Да, конечно. Ерунда. Доктора сказали мне, что я усвоила некоторые вещи, которые она мне говорила. Это звучало примерно так. Может ли это быть правдой?
- Ее мать была больна до нее, и моя прабабушка тоже.
Я ненавидела напоминания об этом. Я отрезала:
- Я запомнила в ПШР историю семьи, мама. Я уже знаю, что я последнее поколение, которому передалось безумие.
- Эви, послушай, мы на правильном пути. Мы можем все изменить. Просто доверься мне.
Ветерок всколыхнул тростник. - А что насчет фермы? Что будет если не пойдет дождь?
- Что бы ни произошло, твоя мать что-нибудь придумает. Не волнуйся ни о чем, кроме школы.

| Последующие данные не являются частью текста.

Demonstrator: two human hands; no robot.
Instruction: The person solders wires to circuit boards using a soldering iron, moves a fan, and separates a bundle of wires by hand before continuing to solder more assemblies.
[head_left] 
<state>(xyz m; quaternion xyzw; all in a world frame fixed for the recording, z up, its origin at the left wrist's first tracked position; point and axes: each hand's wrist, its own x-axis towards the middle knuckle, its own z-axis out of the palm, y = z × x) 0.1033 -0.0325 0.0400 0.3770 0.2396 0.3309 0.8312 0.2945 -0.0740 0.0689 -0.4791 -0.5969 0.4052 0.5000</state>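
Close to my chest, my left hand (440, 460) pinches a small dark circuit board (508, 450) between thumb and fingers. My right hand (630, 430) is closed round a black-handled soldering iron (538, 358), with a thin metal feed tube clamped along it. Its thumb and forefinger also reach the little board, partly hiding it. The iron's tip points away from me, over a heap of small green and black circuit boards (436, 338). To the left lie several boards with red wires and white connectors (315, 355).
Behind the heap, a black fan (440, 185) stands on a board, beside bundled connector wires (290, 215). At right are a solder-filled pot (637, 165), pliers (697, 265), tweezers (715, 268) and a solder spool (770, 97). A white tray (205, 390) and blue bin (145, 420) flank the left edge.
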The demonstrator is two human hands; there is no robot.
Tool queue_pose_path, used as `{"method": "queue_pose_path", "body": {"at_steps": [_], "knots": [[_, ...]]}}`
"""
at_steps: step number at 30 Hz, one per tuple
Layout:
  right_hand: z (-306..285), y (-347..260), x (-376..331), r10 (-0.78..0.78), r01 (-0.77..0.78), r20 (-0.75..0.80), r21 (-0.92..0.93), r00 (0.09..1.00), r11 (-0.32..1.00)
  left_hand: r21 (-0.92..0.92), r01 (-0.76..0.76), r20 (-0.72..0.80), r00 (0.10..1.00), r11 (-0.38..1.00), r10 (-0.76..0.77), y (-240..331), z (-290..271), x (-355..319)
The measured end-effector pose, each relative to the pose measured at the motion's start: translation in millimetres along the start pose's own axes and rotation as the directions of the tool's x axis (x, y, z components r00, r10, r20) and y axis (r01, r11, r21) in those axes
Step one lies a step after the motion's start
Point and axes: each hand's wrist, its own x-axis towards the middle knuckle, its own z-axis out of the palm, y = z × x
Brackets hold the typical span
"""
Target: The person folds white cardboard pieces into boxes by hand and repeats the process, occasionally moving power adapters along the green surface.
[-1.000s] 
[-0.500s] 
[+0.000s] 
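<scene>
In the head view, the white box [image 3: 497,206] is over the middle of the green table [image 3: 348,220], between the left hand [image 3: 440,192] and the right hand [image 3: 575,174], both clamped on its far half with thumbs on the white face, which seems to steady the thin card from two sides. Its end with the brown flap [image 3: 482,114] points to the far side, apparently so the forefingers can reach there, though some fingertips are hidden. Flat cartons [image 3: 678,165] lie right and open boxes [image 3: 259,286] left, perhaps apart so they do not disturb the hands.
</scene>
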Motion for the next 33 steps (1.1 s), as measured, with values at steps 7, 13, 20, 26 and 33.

Школа. Обучение. Идея учиться и читать книги вызывала у меня отвращение.
- Но мам...
- Я что-нибудь придумаю. - Ее плечи выпрямились, подбородок поднялся, глаза сверкали решимостью подчинить природу. Фрау Плохая задница. Я почти чувствовала жалость к засухе. Друг семьи как-то рассказал мне, что когда мой отец исчез во время рыбалки в Бейсене, мама самостоятельно занялась поисками. Она отправилась вглубь миллиона акров болот, прочесывая каждый дюйм в поисках мужа, доброго, веселого человека которого она обожала. Безрезультатно. Он бесследно исчез. Мне было только два года. Не смотря на то, что Карен Грин выглядела благородно, с ее безупречными волосами и манерами, я легко могла представить ее в болотных сапогах, сидящей на джонке, высматривающей аллигаторов в воде. И я думаю, что однажды стану похожа на нее. Я так ужасно хотела заставить ее гордиться. До моего помешательства. Сейчас я была всего лишь сумасшедшей девочкой в Хейвене
1 ДЕНЬ ДО АПОКАЛИПСИСА
После того, как Мэл усадила меня перед зеркалом, я спросила: «и это так я должна соперничать с Клотиль?» - в одолженной одежде - красной блестящей блузке от Версаче, черной микро-мини юбке, итальянских сапогах до колен, и с кричащим макияжем? Цвет помады - привет от проститутки.